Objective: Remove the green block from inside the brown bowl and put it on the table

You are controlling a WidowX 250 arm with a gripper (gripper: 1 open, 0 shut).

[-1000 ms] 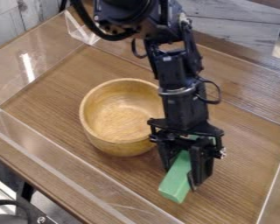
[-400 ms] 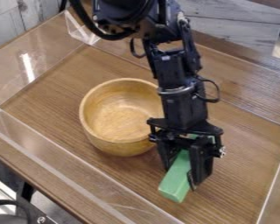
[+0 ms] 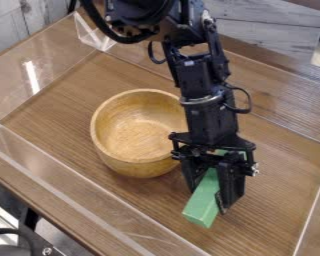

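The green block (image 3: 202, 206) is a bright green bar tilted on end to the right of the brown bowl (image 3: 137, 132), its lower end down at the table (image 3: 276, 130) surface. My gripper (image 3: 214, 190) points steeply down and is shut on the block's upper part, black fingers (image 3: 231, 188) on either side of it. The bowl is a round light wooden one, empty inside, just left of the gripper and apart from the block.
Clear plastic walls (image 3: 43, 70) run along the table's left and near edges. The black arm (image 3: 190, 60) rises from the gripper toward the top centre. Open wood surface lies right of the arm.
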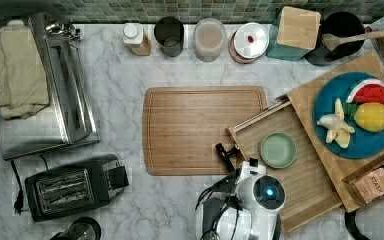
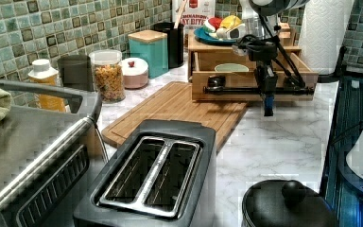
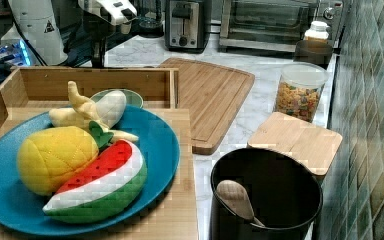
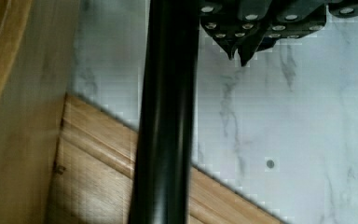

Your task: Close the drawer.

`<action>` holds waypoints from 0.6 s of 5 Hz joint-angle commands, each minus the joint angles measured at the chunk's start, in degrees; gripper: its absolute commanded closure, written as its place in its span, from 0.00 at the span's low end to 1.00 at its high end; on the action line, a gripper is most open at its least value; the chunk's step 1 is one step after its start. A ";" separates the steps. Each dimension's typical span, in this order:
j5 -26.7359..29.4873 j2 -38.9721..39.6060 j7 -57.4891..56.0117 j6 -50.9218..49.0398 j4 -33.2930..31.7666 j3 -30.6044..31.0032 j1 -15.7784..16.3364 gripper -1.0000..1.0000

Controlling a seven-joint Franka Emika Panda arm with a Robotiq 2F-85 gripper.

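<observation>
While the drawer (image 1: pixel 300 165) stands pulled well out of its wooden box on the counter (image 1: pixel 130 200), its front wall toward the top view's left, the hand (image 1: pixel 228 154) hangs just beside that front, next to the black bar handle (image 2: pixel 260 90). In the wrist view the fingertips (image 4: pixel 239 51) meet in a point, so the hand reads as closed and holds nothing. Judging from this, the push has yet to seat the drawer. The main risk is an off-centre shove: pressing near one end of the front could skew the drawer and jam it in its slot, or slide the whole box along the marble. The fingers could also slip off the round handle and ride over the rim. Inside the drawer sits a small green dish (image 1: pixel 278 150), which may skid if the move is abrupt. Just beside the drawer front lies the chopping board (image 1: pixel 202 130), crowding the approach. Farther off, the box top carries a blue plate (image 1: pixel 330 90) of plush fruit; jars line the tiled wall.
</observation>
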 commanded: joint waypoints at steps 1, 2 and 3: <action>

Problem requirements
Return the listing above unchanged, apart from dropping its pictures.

Answer to this exercise
Objective: Remove the green block from inside the brown bowl and put it on the table

You are controlling a WidowX 250 arm with a gripper (gripper: 1 open, 0 shut).

[-1000 ms] 
[-400 ms] 
[+0 ms] 

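The green block (image 3: 202, 206) is a bright green bar tilted on end to the right of the brown bowl (image 3: 137, 132), its lower end down at the table (image 3: 276, 130) surface. My gripper (image 3: 214, 190) points steeply down and is shut on the block's upper part, black fingers (image 3: 231, 188) on either side of it. The bowl is a round light wooden one, empty inside, just left of the gripper and apart from the block.
Clear plastic walls (image 3: 43, 70) run along the table's left and near edges. The black arm (image 3: 190, 60) rises from the gripper toward the top centre. Open wood surface lies right of the arm.
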
Your task: Close the drawer.

`<action>` holds waypoints from 0.6 s of 5 Hz joint-angle commands, each minus the joint angles measured at the chunk's start, in degrees; gripper: its absolute commanded closure, written as its place in its span, from 0.00 at the span's low end to 1.00 at its high end; on the action line, a gripper is most open at its least value; the chunk's step 1 is one step after its start. A ";" separates the steps. Each dimension's typical span, in this order:
j5 -26.7359..29.4873 j2 -38.9721..39.6060 j7 -57.4891..56.0117 j6 -50.9218..49.0398 j4 -33.2930..31.7666 j3 -30.6044..31.0032 j1 -15.7784..16.3364 gripper -1.0000..1.0000

Controlling a seven-joint Franka Emika Panda arm with a Robotiq 2F-85 gripper.

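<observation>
While the drawer (image 1: pixel 300 165) stands pulled well out of its wooden box on the counter (image 1: pixel 130 200), its front wall toward the top view's left, the hand (image 1: pixel 228 154) hangs just beside that front, next to the black bar handle (image 2: pixel 260 90). In the wrist view the fingertips (image 4: pixel 239 51) meet in a point, so the hand reads as closed and holds nothing. Judging from this, the push has yet to seat the drawer. The main risk is an off-centre shove: pressing near one end of the front could skew the drawer and jam it in its slot, or slide the whole box along the marble. The fingers could also slip off the round handle and ride over the rim. Inside the drawer sits a small green dish (image 1: pixel 278 150), which may skid if the move is abrupt. Just beside the drawer front lies the chopping board (image 1: pixel 202 130), crowding the approach. Farther off, the box top carries a blue plate (image 1: pixel 330 90) of plush fruit; jars line the tiled wall.
</observation>
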 commanded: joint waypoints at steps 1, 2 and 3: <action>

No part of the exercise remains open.